GC skew is a metric used to analyze the relative abundance of guanine (G) and cytosine (C) nucleotides in a segment of DNA. It is calculated to identify regions of DNA that may differ in their GC content, which can have implications for understanding genomic features, such as replication origins, gene density, and overall genomic stability.
GFP-cDNA refers to a complementary DNA (cDNA) that encodes the green fluorescent protein (GFP). GFP is a bioluminescent protein originally found in the jellyfish *Aequorea victoria*, and it emits a bright green fluorescence when exposed to ultraviolet or blue light. In molecular biology, cDNA is synthesized from messenger RNA (mRNA) through a process called reverse transcription.

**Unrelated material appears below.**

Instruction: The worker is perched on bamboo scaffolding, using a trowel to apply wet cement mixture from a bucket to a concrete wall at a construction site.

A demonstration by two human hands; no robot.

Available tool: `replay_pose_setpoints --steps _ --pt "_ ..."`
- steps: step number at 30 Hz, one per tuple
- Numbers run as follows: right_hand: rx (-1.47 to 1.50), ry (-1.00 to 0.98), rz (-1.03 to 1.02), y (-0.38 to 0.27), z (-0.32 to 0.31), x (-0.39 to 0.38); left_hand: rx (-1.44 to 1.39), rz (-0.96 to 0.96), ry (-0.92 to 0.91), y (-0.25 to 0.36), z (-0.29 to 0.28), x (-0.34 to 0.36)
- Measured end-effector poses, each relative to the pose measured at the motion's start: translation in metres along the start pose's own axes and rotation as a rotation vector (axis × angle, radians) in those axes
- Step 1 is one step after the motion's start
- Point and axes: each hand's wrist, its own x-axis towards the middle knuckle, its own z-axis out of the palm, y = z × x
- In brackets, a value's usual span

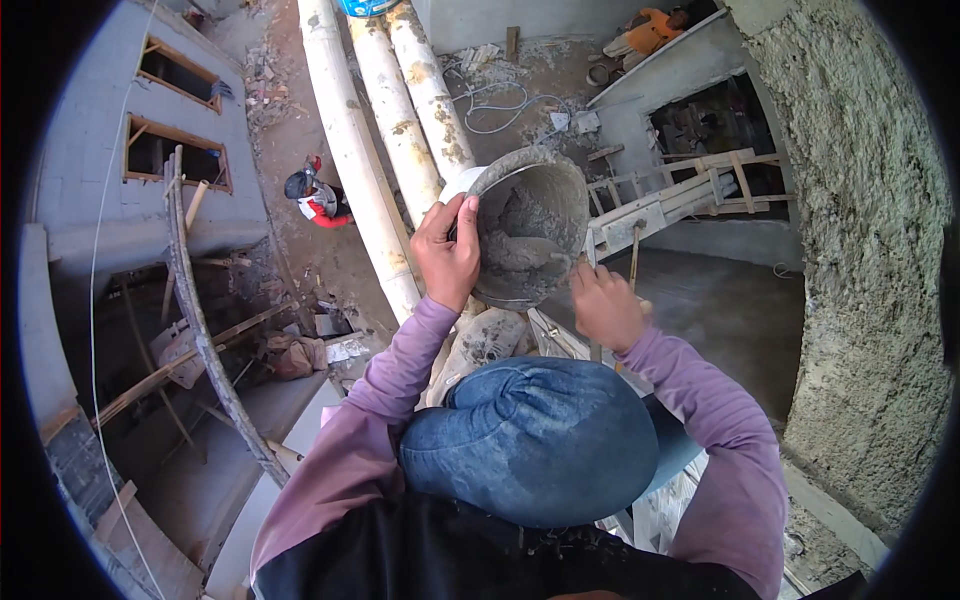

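A round bucket (pixel 568 190) coated with grey mortar is tilted toward me above the bamboo poles. My left hand (pixel 450 250) grips its left rim, thumb on top and fingers around the edge. Wet mortar (pixel 525 205) clings to the inside wall and lies at the bottom. In the mortar sits a trowel (pixel 530 252), its blade smeared grey. At the bucket's right edge my right hand (pixel 608 308) is closed around the trowel's handle, which the fingers mostly hide.
Thick pale bamboo poles (pixel 350 150) run away under the bucket, high over the ground. A rough plastered wall (pixel 865 240) rises on the right. Bamboo ladder-like framing (pixel 690 205) stands beyond. Below are a person in red (pixel 318 195) and another in orange (pixel 650 32).
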Motion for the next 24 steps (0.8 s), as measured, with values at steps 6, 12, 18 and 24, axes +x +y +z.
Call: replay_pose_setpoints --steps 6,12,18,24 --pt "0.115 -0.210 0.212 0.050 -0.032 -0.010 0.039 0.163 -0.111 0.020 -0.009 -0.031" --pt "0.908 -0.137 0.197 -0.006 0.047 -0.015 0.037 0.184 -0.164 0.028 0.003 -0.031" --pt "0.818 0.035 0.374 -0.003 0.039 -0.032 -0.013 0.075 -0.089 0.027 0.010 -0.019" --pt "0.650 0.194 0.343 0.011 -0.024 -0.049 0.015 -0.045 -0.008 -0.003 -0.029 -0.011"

GISAID, which stands for the Global Initiative on Sharing All Influenza Data, is a platform that promotes the sharing of genetic and epidemiological data related to influenza viruses and, more recently, coronaviruses, including SARS-CoV-2, the virus responsible for COVID-19. Launched in 2008, GISAID aims to facilitate rapid access to genomic data during public health emergencies, enhance global surveillance of infectious diseases, and improve preparedness for future outbreaks.
GLIMMER is a tool designed for gene prediction in genomic sequences. Specifically, it employs statistical algorithms based on hidden Markov models (HMMs) to identify genes in DNA sequences. Developed by Burge and Karlin in the late 1990s, GLIMMER has been used extensively in the annotation of genomes, especially for prokaryotic organisms like bacteria.